Fig. 5: Tbx2 and Tbx3 are required together for aortic arch artery and arterial branching from the aortic arch.

a–c Intracardiac ink injection of control (a) (n = 3) and Wnt1-Cre;Tbx2 ^f/f;Tbx3 ^f/f conditional null mutant embryos at E15.5 (b, c) (n = 3). Panel b shows a double Tbx2/Tbx3 cKO embryo with an aberrant retro-esophageal right subclavian artery (ARSA). d–l Hematotoxin and Eosin staining on traverse sections of control (d, f) (n = 18) and Tbx2/Tbx3 cKO mutant embryos (g–l) (n = 9) at E15.5. Scale bars: 300 μm. Panels g and h show a Tbx2/3 cKO embryo with ARSA and panels j and k show a Tbx2/3 cKO embryo with a normal right subclavian artery. Panel i shows a Tbx2/3 cKO embryo with aortic arch hypoplasia and panel l shows a Tbx2/3 cKO embryo with a normal aortic arch as compared with control embryos (f). m Table of the cardiovascular defects in Tbx2/Tbx3 conditional mutants.
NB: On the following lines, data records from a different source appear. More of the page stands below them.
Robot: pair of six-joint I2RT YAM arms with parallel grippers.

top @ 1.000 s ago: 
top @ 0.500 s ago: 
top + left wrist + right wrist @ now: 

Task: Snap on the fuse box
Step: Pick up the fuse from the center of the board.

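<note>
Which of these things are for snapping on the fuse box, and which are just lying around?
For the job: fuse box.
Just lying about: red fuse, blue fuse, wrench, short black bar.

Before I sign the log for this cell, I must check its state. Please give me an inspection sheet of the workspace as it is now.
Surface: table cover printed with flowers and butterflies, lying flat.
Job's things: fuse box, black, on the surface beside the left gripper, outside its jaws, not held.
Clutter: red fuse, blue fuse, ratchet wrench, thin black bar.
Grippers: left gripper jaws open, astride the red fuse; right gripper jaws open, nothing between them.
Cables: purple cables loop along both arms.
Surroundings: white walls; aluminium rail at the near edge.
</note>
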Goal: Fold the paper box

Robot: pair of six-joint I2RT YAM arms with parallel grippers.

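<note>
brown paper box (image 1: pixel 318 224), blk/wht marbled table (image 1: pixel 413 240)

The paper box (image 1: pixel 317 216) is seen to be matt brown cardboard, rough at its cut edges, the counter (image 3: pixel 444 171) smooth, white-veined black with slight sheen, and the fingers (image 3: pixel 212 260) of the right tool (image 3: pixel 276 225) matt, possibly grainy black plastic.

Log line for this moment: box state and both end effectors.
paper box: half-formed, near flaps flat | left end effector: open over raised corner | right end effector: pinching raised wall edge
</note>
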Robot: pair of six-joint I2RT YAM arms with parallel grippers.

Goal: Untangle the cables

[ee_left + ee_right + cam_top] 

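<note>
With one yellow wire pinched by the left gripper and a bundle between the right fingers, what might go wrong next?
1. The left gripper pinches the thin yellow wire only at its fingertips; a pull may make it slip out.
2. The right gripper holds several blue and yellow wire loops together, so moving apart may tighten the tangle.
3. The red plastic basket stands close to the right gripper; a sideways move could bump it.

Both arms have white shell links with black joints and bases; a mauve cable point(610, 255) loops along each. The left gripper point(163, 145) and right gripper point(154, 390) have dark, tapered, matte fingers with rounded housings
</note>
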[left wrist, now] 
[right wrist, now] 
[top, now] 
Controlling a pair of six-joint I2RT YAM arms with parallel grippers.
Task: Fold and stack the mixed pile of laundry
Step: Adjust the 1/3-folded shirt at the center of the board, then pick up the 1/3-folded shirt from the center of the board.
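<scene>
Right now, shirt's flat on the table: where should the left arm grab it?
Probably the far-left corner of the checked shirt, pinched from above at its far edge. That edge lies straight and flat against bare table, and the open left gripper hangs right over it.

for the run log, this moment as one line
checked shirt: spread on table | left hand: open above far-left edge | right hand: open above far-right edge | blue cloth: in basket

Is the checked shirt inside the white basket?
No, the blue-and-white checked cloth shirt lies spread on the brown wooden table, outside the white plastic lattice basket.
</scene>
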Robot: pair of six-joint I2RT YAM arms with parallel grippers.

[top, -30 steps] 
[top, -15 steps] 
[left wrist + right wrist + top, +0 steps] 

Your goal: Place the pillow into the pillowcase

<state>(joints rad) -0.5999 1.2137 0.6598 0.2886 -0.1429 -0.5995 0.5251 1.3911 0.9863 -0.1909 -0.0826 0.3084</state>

ARSA was identified in 5/13 Tbx2/3 cKO embryos: one after intracardiac ink injection, three after H&E histology, and one by anatomic analysis after micro-dissection. Aortic arch hypoplasia was found in 2/8 Tbx2/3 cKO embryos after H&E histology. n–q Immunofluorescence on coronal sections of controls at E11.5 (n) (n = 8) and Tbx2/3 cKO embryos (o–q) (n = 8), at the level of the pharyngeal arch arteries for GFP and ACTA2 expression. Nuclei are stained with DAPI. Scale bars: 100 μm. The bottom panels are a high magnification of the dashed regions in n–q. Note the strong reduction of ACTA2 expression, ranging from almost total absence to low-level expression, in the right and left fourth PAAs in Tbx2/3 conditional mutant embryos compared to control embryos (white arrowheads). RSA right subclavian artery, RCC right common carotid, LCC left common carotid, BA brachiocephalic artery, Ao aorta, AoA aortic arch, LSA left subclavian artery, PT pulmonary trunk, E esophagus, PAA pharyngeal arch artery.